Control over CPU cache

Are there nice mechanisms to explicitly declare that a type, allocation, or data loaded by a fucntion would probably be used briefly and then not again for some time?

In some cases, you could maybe achieve this by altering file formats and using mmap: You split the file formate into two related files, placing repeatedly used data into the first file, and data used only once into the second file. You then mmap both file, perform all operation that require both, and then munmap the file used only once. This might do nothing, but it'd provide some information the kernel could use if the architecture supported page level cache instructions.

I know some older architectures have load operations that give cache instructions, but that's maybe too fine grained, since often you do operate upon particular multiple times, but the point would more be saying what could be evicted sooner.

1 Like

I think using this with the NonTemporal variant is supposed to tell the cpu that the data won't be needed anymore.

1 Like

munmap is extremely slow in practice because it has to invalidate the TLB on both the current CPU, and on every CPU that might potentially have cached a mapping between the address as seen by software, and the physical address as seen by memory (because after a munmap, accesses to the memory in question are supposed to segfault rather than load the values from memory, and programs are allowed to rely on this for correctness).
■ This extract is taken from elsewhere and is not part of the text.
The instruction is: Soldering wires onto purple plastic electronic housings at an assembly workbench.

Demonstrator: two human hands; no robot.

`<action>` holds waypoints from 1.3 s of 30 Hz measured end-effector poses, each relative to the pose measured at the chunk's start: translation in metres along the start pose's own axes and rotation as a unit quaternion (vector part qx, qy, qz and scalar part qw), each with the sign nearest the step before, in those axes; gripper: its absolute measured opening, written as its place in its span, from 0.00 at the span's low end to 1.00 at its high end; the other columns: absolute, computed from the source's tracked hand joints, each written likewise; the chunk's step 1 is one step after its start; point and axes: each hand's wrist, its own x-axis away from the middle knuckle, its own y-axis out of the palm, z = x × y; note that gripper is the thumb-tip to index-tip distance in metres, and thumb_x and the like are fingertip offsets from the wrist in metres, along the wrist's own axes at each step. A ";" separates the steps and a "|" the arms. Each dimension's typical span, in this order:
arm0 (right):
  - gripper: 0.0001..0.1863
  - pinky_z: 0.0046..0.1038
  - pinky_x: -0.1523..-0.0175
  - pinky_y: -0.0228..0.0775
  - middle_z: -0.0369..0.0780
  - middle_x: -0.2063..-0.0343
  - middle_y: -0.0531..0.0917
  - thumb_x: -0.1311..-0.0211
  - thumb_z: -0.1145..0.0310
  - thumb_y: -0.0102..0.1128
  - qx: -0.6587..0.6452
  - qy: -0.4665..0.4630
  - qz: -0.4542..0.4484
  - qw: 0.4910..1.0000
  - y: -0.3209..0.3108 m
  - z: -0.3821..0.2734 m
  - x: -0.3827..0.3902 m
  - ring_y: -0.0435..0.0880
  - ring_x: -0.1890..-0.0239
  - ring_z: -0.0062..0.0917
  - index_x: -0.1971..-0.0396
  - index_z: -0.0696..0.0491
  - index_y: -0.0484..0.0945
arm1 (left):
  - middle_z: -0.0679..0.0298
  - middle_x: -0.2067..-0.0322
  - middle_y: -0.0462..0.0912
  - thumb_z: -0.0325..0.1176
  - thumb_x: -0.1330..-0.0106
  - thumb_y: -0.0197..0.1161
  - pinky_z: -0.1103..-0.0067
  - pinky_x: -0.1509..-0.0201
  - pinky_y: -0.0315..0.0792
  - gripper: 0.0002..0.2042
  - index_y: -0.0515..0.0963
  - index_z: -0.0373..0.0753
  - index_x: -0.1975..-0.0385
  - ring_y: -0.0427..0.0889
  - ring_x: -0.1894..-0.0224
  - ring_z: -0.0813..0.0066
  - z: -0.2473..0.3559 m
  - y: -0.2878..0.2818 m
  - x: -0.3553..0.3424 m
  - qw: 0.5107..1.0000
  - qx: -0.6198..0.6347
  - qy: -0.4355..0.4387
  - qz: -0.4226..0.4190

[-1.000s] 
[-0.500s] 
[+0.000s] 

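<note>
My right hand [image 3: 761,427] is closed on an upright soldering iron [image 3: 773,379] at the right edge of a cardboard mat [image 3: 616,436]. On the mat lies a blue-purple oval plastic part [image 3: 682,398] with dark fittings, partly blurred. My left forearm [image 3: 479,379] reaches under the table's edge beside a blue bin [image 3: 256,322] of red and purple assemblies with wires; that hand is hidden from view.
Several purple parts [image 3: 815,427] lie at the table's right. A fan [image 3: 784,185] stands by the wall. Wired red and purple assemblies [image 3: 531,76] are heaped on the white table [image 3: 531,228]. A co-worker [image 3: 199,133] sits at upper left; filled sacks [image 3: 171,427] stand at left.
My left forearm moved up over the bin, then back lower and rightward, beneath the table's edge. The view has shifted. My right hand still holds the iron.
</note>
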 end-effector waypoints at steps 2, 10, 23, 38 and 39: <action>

This ends up throwing out a huge amount of TLB, both for the addresses you no longer need and for a lot of addresses you do still need.

Nontemporal load/store intrinsics are probably the best solution to this sort of problem (especially if they're defined to do regular loads and stores on platforms that don't support the nontemporal version): they're basically loads and stores that don't leave the loaded/stored value in cache, and thus are useful if you know you won't need it again in the near future. Because the value isn't cached in the first place, there are no collateral damage issues with trying to remove the cache entry. (This is related to the nontemporal prefetches mentioned in the other reply, but not the same.)

The API would have to be carefully designed, because on some platforms nontemporal stores have weird coherency/timing requirements that don't apply to normal stores. (For example, on x86-64, the normal memory store instructions are release-atomic, but the nontemporal instructions aren't.) I'm unclear on whether or not all processors guarantee a nontemporal write can be soundly read back even from the same thread if you don't use a barrier – as such, it would seem sensible for the API to work something like "write this value without caching it, and it's UB to read the resulting memory until you call a nontemporal-barrier instruction".

2 Likes